Trata-se de mostra enxuta, mas que consegue sintetizar o teor combativo e a força visual das criações desenvolvidas pelo artista há décadas em torno das queimadas, do descaso com as florestas, da incapacidade da sociedade de proteger seu patrimônio natural e humano.
Mais do que comemorar o aniversário ou revelar seu vigor criativo, a intensa agenda de exposições tem um objetivo claro: dar continuidade a uma estratégia aguerrida de denúncia e combate aos crescentes e reiterados abusos contra o meio ambiente. "Aqui vai se ver o fogo das árvores", afirma Krajcberg, que acaba de ser homenageado também com o 6.º Grande Prêmio de Enku, concedido pela prefeitura de Gifu, no Japão. A entrega está prevista para o dia 10 de fevereiro, quando terá início uma exposição das obras dos premiados.

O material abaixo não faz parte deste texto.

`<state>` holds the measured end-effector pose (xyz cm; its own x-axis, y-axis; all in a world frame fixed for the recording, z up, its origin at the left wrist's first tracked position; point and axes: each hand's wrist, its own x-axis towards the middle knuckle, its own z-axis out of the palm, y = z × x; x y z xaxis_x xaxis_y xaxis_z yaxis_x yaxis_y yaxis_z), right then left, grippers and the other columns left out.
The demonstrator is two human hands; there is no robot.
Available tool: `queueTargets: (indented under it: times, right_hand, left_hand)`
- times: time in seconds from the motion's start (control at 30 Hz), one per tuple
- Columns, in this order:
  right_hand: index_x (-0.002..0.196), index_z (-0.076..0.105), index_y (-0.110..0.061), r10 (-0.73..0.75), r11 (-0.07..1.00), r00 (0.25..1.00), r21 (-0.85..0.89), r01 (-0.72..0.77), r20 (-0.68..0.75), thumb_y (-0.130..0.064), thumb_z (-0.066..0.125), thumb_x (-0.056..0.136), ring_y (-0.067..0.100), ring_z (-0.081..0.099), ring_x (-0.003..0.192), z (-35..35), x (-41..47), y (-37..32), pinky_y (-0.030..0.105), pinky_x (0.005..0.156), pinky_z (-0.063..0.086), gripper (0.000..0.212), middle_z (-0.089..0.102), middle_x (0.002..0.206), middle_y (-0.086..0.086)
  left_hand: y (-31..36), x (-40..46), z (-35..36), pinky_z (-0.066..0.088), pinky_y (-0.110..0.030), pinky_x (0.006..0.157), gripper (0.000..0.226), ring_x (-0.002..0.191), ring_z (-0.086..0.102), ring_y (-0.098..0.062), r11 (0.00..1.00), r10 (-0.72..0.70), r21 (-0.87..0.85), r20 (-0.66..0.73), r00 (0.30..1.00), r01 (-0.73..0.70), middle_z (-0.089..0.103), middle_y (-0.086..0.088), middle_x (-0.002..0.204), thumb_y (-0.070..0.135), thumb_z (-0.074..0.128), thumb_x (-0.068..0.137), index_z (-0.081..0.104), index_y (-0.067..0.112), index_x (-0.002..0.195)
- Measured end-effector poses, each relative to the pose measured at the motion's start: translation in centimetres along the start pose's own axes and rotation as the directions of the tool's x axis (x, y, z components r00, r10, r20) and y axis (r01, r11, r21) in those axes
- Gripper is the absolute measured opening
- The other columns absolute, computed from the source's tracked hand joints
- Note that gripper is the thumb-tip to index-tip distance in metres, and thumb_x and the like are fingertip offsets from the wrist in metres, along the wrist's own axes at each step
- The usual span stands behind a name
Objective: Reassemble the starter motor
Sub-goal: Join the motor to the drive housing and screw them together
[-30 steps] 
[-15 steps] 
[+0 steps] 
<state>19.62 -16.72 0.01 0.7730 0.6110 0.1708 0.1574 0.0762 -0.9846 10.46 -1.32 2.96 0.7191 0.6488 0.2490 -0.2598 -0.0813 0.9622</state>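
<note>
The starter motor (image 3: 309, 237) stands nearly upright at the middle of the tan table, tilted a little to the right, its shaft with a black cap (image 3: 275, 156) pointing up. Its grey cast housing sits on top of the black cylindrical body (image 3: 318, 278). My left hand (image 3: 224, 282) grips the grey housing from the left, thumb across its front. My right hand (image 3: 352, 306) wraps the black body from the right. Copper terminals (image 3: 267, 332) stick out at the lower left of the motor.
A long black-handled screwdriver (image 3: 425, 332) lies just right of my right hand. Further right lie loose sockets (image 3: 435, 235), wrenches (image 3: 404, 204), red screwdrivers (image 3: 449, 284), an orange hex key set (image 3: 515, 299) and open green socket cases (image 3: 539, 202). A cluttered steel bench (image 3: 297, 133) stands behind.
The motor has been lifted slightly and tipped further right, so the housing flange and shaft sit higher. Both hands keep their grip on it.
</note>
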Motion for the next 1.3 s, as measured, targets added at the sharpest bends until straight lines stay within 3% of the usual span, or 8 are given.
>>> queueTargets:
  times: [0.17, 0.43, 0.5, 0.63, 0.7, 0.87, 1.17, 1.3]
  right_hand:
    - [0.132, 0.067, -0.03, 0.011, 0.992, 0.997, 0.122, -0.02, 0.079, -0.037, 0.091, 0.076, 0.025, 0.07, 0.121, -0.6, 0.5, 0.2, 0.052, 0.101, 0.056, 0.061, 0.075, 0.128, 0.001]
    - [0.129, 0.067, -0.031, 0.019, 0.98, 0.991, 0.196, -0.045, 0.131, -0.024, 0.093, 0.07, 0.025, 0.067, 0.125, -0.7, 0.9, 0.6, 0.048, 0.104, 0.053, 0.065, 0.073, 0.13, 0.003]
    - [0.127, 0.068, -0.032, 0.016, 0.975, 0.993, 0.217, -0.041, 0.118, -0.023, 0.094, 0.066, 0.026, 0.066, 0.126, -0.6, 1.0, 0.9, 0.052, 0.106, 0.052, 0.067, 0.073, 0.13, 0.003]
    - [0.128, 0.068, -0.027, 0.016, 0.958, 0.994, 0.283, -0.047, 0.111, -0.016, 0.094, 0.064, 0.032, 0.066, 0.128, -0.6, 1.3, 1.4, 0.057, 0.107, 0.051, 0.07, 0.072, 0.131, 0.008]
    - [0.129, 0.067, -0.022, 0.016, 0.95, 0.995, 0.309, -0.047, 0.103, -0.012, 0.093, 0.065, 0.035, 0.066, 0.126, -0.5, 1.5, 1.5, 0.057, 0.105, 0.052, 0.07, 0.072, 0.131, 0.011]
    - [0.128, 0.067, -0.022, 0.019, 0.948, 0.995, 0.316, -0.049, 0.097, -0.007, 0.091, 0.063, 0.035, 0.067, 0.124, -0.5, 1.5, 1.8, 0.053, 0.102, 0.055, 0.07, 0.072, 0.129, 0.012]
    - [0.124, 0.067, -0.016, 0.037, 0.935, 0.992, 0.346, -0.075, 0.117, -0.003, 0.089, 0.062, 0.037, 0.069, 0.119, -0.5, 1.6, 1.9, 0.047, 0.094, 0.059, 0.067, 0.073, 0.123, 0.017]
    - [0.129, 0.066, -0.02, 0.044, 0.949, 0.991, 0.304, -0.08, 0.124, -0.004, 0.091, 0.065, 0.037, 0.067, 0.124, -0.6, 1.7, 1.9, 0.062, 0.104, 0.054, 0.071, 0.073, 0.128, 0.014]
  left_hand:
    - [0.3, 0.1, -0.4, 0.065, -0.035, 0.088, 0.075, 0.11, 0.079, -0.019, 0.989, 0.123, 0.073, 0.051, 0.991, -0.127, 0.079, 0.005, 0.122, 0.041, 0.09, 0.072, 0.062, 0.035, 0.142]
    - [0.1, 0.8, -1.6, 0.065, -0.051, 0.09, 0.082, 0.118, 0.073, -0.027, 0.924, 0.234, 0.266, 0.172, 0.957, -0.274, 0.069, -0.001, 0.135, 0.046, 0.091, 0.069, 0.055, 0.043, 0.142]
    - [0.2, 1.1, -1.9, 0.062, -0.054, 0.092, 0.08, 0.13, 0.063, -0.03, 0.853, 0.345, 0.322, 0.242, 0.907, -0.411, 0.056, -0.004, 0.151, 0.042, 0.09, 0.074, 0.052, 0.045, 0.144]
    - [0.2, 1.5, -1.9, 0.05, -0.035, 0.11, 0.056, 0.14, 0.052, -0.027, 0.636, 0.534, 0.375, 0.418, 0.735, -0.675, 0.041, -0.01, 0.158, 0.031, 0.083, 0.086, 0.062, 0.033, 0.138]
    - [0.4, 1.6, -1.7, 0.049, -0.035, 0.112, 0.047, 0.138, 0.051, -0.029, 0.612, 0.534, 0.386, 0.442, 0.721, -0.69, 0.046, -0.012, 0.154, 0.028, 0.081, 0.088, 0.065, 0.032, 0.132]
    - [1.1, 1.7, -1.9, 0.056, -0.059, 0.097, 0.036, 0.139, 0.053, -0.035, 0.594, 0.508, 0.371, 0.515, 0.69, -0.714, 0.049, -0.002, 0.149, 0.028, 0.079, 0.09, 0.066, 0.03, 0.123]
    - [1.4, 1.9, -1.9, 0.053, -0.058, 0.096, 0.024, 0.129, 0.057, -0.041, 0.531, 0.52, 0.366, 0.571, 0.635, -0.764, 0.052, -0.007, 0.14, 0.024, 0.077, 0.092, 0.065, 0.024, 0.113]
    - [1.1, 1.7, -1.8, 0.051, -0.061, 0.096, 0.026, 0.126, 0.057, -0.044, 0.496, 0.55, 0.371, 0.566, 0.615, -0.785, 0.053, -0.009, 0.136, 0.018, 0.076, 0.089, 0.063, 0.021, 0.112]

Sem interesse em falar sobre sua obra do ponto de vista estético ou artístico, Krajcberg centra fogo sobre aquele que é seu principal foco de indignação e protesto nas últimas semanas: a aprovação pela Câmara dos Deputados do projeto do Código Florestal. E anuncia em primeira mão que está envolvido com a organização de um tribunal internacional contra o Brasil pelos crimes cometidos contra os índios e a Amazônia, a ser instaurado provavelmente no próximo ano. "A ONU está celebrando o Ano Internacional das Florestas enquanto o Brasil é campeão de desflorestamento. É revoltante a aprovação de um projeto como esse e houve uma forte reação da comunidade internacional, mas aqui no Brasil nem se falou da imagem negativa que isso gerou", afirmou ele, alertando que os protestos estão apenas por começar. "Por que o Brasil ignorou o Ano Internacional da Árvore, por que os deputados votaram para destruí-las?", pergunta ele em meio ao conjunto impactante de fotografias de queimadas que realizou nos últimos anos no Norte e Nordeste.

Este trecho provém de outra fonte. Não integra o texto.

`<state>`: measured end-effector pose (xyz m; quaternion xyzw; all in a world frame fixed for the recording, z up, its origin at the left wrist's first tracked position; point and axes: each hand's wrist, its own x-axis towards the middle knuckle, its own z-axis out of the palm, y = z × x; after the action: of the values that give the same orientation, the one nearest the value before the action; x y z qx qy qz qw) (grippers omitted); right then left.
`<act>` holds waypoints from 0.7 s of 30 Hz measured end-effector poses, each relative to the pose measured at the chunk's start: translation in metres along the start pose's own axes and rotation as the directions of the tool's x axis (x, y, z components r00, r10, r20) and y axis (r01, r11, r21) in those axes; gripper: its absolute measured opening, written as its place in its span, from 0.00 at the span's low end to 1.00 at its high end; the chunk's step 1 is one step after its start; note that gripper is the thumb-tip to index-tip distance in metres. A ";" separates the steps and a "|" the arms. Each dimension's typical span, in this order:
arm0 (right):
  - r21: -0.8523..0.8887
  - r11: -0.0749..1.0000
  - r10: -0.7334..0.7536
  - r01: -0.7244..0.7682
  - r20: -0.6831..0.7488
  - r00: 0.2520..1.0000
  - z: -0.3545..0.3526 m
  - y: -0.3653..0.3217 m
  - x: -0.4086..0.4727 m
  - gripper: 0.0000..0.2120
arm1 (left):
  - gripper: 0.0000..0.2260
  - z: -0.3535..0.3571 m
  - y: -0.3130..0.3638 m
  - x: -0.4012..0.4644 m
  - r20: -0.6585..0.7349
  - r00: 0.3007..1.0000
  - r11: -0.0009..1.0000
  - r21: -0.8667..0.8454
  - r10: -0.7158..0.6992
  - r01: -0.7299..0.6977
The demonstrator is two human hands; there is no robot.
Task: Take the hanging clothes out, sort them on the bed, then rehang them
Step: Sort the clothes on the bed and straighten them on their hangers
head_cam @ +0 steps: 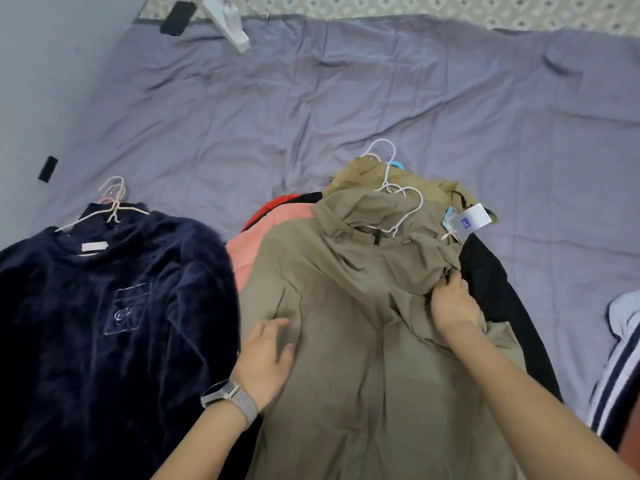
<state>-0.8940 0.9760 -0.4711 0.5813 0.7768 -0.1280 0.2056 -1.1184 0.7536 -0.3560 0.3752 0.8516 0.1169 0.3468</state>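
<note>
Khaki jacket (346, 323) on top of the pile at 6 o'clock of the bed (381, 98), still on white hanger (403, 209), hook pointing to 12. Under it: second khaki garment (360, 173) peeking at 12, pink garment (256, 244) with a red edge at 10, black garment (502, 299) at 3. Paper tag (472, 218) at the collar, 1 o'clock side. Separate pile at 9 o'clock: navy fleece top (104, 306), several hangers (112, 202) stacked at its neck.

Left hand (266, 358), watch (227, 398) on wrist, flat on the jacket's left side, fingers straight and spread, pressing, gripping nothing. Right hand (452, 306) at the jacket's right shoulder area, fingers curled into a bunched fold, pinching the cloth.

Step, by judgement: sorting on the bed, smoothing or lifting the top jacket; rehanging not yet begun. Next move likely calls for freeing the bunched shoulder fold, keeping the hanger seated in the collar, then lifting by the hook without dragging the layers below. Risk: hooks at 12 tangling together.

Striped white cloth (620, 358) at 4 o'clock edge. Dark phone (177, 18) and white strip (227, 22) at 11, far corner.
</note>
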 end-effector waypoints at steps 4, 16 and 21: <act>0.177 0.981 -0.060 0.081 -0.120 0.991 -0.031 0.016 -0.031 0.11 | 0.18 -0.005 0.001 -0.016 -0.025 1.000 0.999 -0.051 0.000 -0.002; 0.520 0.779 -0.227 0.349 -0.286 0.931 -0.105 0.047 -0.174 0.28 | 0.24 -0.052 0.055 -0.029 -0.330 0.912 0.970 0.098 0.245 -0.225; 0.612 0.721 -0.113 0.325 -0.359 0.927 -0.147 0.094 -0.245 0.18 | 0.22 -0.068 0.076 -0.064 -0.295 0.905 0.941 0.238 0.306 -0.241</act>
<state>-0.7711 0.8593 -0.2228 0.5313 0.7661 -0.3295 -0.1489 -1.0913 0.7641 -0.2394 0.4991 0.8432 0.1409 0.1419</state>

Além das fotografias e backlights com imagens da queima da natureza - aquela que Krajcberg considera responsável pelo seu renascimento, depois das trágicas experiências que vivencia na Europa durante a Segunda Guerra -, a mostra também reúne relevos construídos com destroços de madeira, troncos retorcidos e destroçados que o artista resgata e transforma em elemento plástico de grande impacto visual; uma seleção de quatro documentários feitos sobre a sua vida e obra por cineastas como Walter Salles Jr. e Stéphane Bohi, e duas esculturas de grande porte. Uma delas jamais foi exposta.

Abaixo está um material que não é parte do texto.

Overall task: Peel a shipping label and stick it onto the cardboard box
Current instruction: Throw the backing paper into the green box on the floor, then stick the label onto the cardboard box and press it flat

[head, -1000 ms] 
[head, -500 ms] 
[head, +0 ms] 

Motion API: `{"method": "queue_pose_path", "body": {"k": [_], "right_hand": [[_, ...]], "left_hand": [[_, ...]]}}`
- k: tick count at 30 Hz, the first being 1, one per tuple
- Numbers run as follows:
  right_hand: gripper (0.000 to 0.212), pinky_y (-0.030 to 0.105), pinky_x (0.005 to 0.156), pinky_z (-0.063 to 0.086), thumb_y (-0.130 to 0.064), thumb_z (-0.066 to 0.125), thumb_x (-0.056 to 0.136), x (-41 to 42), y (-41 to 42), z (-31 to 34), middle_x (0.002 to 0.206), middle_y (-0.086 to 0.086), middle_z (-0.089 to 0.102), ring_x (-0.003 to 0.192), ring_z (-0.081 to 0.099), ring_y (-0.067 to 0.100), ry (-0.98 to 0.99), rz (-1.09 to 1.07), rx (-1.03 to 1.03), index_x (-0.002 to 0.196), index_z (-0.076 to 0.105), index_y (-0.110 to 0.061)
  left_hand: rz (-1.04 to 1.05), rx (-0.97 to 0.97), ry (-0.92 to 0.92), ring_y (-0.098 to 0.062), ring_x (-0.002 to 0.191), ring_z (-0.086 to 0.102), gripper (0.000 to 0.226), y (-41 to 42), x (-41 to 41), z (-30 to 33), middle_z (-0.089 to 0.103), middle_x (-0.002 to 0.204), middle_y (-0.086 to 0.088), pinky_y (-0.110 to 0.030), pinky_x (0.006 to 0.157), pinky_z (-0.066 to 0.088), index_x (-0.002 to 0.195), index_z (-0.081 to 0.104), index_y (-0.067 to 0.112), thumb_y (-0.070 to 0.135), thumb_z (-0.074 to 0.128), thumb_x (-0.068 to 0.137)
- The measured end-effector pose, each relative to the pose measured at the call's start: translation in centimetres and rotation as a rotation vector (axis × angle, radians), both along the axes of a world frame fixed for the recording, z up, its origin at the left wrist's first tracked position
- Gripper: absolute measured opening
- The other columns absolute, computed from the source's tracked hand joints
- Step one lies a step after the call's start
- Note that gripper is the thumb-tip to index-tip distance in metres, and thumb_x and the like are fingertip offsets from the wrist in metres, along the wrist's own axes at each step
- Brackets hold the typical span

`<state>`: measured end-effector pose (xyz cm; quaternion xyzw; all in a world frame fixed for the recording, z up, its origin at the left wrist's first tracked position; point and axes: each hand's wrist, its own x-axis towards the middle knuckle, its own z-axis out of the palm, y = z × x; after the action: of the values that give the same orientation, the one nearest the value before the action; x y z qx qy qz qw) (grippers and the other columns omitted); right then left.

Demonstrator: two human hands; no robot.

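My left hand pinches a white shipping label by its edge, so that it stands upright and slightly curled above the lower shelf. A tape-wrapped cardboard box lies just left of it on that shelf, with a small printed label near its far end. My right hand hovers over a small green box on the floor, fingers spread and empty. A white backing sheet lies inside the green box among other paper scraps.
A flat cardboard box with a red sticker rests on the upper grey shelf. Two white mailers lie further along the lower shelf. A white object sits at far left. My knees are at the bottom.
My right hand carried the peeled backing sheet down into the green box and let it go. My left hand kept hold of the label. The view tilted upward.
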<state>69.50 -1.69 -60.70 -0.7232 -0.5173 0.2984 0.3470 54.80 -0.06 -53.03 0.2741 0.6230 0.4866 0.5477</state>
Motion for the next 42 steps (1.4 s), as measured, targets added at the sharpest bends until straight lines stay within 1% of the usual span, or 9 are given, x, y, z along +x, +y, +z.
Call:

Realizada para a frente do espaço Frans Krajcberg que seria criado no Parque do Ibirapuera pela Prefeitura de São Paulo, a obra é como um brado, um desabafo da natureza. Lembra uma grande árvore repleta de gigantescos espinhos tingidos de vermelho. Passou anos empacotada à espera da decisão da Justiça, já que a iniciativa de criar o espaço enfrentou a resistência dos moradores do bairro. Apesar de a Prefeitura ter obtido ganho de causa até o momento, o projeto foi definitivamente arquivado.
"A lição de Curitiba já foi muito humilhante", desabafa ele se referindo ao descaso com que as 110 obras que doou à prefeitura da capital curitibana foram tratadas após a alternância de poder. Segundo ele, seus trabalhos estavam em péssimo estado de preservação e conservação e celebra que finalmente conseguiu da Justiça o direito de tê-las de volta, supostamente para restauro, mas dificilmente Krajcberg autorizará seu retorno.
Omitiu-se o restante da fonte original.